The importance of a good tax agent

The ATO have released figures that in the first two months of the 2018 tax return season they have found and corrected $53 million of errors. 

Even extrapolated for a full year, this is still a far cry from their estimate of $8 billion a year but they are finding errors. Some of these errors will just be human error, but the ATO are taking a hard stance and have been provided with a bigger budget than ever, to check returns and find tax-payers and agents who are doing the wrong thing. 

The ATO have a tiered system for penalties. When they believe there is an error in your tax return, they first give you a chance to correct the error with no penalties. If there is tax to be paid back, they will charge shortfall interest, but generally they won’t charge a penalty if you voluntarily disclose an error in your return early. If it gets to a review or audit, they will write to you explaining what they are auditing and what you will be required to provide. The audit process can take months, depending on the type and scope of the audit. If they find an issue with your return, your original notice of assessment will be amended and you may receive a penalty based on their findings. Penalties start from 25% of the tax payable as a result of the audit, up to 75% for more serious cases. They have also been applying an uplift in penalties of 20% lately, taking the maximum penalty to 95% of the tax payable.

For example, a hypothetical tax payer claimed $10,000 for motor vehicle expenses for driving their car to and from work at the mines. They are employed as an operator and they are in the 39% marginal tax rate (37% + 2% Medicare). The ATO instigates an audit and finds that the tax payer isn’t required to use their vehicle for earning assessable income (any travel to and from work is not tax deductible) and subsequently amends the tax return. Worst case, the tax payer will be required to pay back the $3,900 in tax refund they received from the motor vehicle claim, plus potential penalties of up to $3,705 plus shortfall interest on those amounts. A total amount payable of $7,605 payable plus interest!

The importance of using a good tax agent is twofold. Firstly you want to be sure you are claiming the right deductions. Backyard accountants are everywhere. So often do we hear, “but my mate claimed it”, or “Johnny from work said I can claim it”. Unfortunately while your mate from work probably means well, they are potentially putting you in a situation where you can be fined by the ATO like the example above. Taxation law isn’t simple – it requires continual, professional development to keep up with changes that our governments are constantly making.

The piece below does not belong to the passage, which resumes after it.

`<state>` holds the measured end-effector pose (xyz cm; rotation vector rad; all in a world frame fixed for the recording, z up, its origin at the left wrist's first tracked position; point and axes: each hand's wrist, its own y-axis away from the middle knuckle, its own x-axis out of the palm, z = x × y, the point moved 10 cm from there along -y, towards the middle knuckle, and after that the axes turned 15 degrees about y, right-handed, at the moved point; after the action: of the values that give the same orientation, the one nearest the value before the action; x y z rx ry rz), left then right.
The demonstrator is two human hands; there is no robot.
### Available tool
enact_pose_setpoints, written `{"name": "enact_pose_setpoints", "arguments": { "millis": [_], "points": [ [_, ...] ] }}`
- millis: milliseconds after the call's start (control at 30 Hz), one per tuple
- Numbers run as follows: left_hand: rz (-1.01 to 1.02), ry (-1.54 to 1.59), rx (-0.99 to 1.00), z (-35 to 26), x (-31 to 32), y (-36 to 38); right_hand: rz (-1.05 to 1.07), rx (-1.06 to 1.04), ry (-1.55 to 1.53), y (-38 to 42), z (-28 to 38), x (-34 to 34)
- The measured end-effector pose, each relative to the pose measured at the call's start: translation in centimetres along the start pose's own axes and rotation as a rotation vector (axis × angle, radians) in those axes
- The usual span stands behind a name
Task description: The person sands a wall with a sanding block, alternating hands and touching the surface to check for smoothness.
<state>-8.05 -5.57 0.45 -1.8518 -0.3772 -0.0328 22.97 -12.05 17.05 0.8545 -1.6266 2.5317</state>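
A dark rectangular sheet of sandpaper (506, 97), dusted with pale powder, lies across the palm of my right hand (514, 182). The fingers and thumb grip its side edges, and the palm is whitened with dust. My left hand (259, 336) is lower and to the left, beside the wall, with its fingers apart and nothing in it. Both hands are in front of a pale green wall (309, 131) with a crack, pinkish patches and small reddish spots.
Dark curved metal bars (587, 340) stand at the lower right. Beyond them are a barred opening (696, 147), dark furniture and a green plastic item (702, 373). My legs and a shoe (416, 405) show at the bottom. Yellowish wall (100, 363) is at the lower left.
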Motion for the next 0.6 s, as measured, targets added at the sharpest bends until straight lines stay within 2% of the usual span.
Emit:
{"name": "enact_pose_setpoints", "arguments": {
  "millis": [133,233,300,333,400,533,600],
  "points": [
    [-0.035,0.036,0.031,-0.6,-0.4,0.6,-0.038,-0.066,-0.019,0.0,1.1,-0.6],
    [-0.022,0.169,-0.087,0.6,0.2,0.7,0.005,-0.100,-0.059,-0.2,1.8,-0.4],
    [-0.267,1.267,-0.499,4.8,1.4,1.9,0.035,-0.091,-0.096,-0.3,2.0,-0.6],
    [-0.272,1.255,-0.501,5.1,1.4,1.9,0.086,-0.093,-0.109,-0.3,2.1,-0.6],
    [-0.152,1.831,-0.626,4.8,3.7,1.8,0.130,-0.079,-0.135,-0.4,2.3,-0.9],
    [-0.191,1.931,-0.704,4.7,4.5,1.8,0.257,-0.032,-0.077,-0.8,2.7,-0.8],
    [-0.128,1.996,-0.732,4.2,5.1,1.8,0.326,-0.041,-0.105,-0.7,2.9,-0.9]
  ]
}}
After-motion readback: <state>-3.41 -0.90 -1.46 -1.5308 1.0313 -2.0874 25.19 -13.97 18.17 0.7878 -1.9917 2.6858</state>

Another reason to use a good tax agent is assistance during an audit. An ATO audit can be daunting; their letters are worded strongly and they have been very aggressive in their approach to audits lately. Unfortunately due to the complexity of Australian tax law and the costs of keeping staff well trained in tax law, the first level of audits are completed by ATO staff who aren’t trained in tax law. They follow a script and if anything varies from that script, they don’t know how to handle it. In a recent audit we assisted a client with, we relied on a rarely used section of the tax act and the ATO employee in charge of the audit had never heard of it. The ATO took the stance that the $14,000 deduction wasn’t acceptable and were looking to reduce it to zero. The client would be have had their tax refund reduced and they would have been penalised. We wrote to the ATO, explaining the relevant section of the tax act and how it was applied and the deduction was accepted with no changes to the client’s tax refund.

It may be tempting to lodge yourself online or use a cheap agent to save a few dollars. However, the peace of mind of knowing your return has been completed correctly, within the law and you have the support of an experienced tax agent is invaluable.